Problem details
Only the pictures are to be dropped; return all other data below exactly.

Data block
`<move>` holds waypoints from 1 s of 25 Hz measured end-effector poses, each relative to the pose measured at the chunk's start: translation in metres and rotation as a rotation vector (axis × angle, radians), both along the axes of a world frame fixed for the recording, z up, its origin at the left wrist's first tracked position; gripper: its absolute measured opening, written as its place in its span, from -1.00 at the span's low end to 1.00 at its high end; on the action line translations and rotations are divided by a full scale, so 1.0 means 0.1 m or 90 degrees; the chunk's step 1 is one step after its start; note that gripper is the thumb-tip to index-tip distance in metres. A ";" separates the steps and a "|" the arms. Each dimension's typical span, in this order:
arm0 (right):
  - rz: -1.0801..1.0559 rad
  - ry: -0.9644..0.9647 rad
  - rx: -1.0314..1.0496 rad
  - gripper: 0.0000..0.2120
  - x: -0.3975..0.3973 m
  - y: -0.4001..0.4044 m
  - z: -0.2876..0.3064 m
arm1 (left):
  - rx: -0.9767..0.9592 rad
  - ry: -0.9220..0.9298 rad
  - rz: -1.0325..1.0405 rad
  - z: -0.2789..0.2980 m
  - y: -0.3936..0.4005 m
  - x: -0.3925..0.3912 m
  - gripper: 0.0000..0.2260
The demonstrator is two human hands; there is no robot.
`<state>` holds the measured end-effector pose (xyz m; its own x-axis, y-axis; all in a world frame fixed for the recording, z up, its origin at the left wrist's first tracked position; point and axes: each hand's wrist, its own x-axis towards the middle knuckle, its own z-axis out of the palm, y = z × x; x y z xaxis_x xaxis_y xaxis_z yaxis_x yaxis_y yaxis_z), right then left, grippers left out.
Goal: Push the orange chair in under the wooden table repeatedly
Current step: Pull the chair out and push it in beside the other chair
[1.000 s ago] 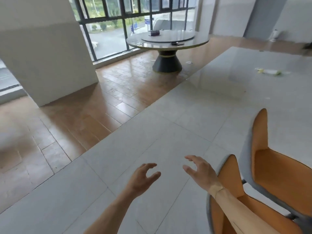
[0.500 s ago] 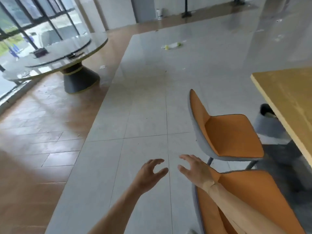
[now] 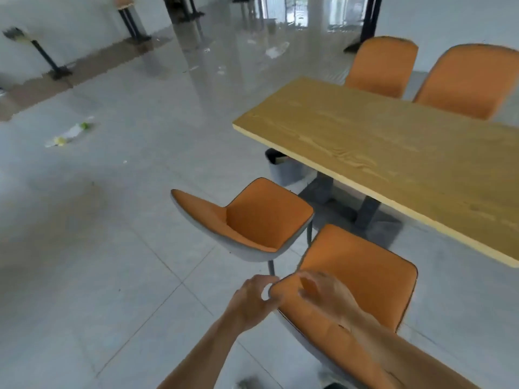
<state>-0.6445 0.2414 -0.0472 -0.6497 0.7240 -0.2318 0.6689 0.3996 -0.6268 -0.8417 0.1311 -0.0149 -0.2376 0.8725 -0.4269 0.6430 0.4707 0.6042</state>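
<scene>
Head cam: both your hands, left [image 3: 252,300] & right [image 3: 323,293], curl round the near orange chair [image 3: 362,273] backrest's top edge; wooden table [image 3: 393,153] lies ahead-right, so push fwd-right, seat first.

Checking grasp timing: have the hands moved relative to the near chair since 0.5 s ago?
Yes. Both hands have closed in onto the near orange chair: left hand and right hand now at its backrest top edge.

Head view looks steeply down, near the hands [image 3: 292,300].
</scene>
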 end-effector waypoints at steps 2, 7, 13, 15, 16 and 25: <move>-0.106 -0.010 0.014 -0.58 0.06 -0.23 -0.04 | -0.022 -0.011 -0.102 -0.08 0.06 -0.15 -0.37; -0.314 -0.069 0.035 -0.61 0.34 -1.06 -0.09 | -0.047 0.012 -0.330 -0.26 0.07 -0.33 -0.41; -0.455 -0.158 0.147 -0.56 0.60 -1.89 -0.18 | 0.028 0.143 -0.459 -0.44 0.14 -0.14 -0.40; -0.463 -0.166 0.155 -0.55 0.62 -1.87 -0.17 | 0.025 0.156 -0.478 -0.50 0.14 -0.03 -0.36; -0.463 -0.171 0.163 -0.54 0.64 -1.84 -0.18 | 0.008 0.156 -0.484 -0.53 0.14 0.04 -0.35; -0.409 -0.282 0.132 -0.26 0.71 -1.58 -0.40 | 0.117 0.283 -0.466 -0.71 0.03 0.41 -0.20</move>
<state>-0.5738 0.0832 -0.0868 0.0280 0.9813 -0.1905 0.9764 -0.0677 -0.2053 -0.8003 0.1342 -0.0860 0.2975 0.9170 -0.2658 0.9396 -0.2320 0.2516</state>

Result for this task
`<move>` holds waypoints from 1 s of 25 Hz measured end-effector poses, each relative to the pose measured at the chunk's start: translation in metres and rotation as a rotation vector (axis × angle, radians), both along the axes of a world frame fixed for the recording, z up, its origin at the left wrist's first tracked position; gripper: its absolute measured opening, written as its place in its span, from -1.00 at the span's low end to 1.00 at its high end; on the action line translations and rotations are divided by a full scale, so 1.0 means 0.1 m or 90 degrees; the chunk's step 1 is one step after its start; note that gripper is the thumb-tip to index-tip distance in metres. A ";" separates the steps and a "|" the arms. Each dimension's typical span, in this order:
arm0 (right):
  - rz: -1.0801..1.0559 rad
  - ry: -0.9644..0.9647 rad
  - rx: -1.0314..1.0496 rad
  - gripper: 0.0000..0.2120
  - x: -0.3975..0.3973 m
  - y: -0.4001..0.4044 m
  - z: -0.2876..0.3064 m
arm1 (left):
  - rx: -0.9767..0.9592 rad
  - ry: -0.9220..0.9298 rad
  - rz: -1.0325..1.0405 rad
  - z: -0.2789..0.2980 m
  - y: -0.3936..0.4005 m
  - x: -0.3925..0.3912 m
  - gripper: 0.0000..0.2260
The demonstrator is two human hands; there is no robot.
`<state>` holds the measured end-effector pose (xyz m; its own x-axis, y-axis; all in a world frame fixed for the recording, z up, its origin at the left wrist's first tracked position; point and axes: each hand's wrist, its own x-axis towards the middle knuckle, its own z-axis out of the palm, y = z × x; x y z xaxis_x xaxis_y xaxis_z yaxis_x yaxis_y yaxis_z), right then left, grippers left out.
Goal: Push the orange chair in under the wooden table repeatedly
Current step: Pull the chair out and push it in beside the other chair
[1.000 s ago] 
[0.500 s ago] 
[now] 
<state>-0.6445 0.2414 -0.0472 -0.6497 0.7240 -0.2318 0.6689 0.3996 -0.6268 -0.8417 0.1311 -0.0149 -0.2376 0.8725 -0.4269 0.6430 0.4707 0.6042</state>
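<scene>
Head cam: both your hands, left [image 3: 252,300] & right [image 3: 323,293], curl round the near orange chair [image 3: 362,273] backrest's top edge; wooden table [image 3: 393,153] lies ahead-right, so push fwd-right, seat first.

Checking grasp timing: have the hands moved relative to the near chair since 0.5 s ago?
Yes. Both hands have closed in onto the near orange chair: left hand and right hand now at its backrest top edge.

Head view looks steeply down, near the hands [image 3: 292,300].
</scene>
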 end-effector waypoints at steps 2, 7, 13, 15, 16 and 25: <move>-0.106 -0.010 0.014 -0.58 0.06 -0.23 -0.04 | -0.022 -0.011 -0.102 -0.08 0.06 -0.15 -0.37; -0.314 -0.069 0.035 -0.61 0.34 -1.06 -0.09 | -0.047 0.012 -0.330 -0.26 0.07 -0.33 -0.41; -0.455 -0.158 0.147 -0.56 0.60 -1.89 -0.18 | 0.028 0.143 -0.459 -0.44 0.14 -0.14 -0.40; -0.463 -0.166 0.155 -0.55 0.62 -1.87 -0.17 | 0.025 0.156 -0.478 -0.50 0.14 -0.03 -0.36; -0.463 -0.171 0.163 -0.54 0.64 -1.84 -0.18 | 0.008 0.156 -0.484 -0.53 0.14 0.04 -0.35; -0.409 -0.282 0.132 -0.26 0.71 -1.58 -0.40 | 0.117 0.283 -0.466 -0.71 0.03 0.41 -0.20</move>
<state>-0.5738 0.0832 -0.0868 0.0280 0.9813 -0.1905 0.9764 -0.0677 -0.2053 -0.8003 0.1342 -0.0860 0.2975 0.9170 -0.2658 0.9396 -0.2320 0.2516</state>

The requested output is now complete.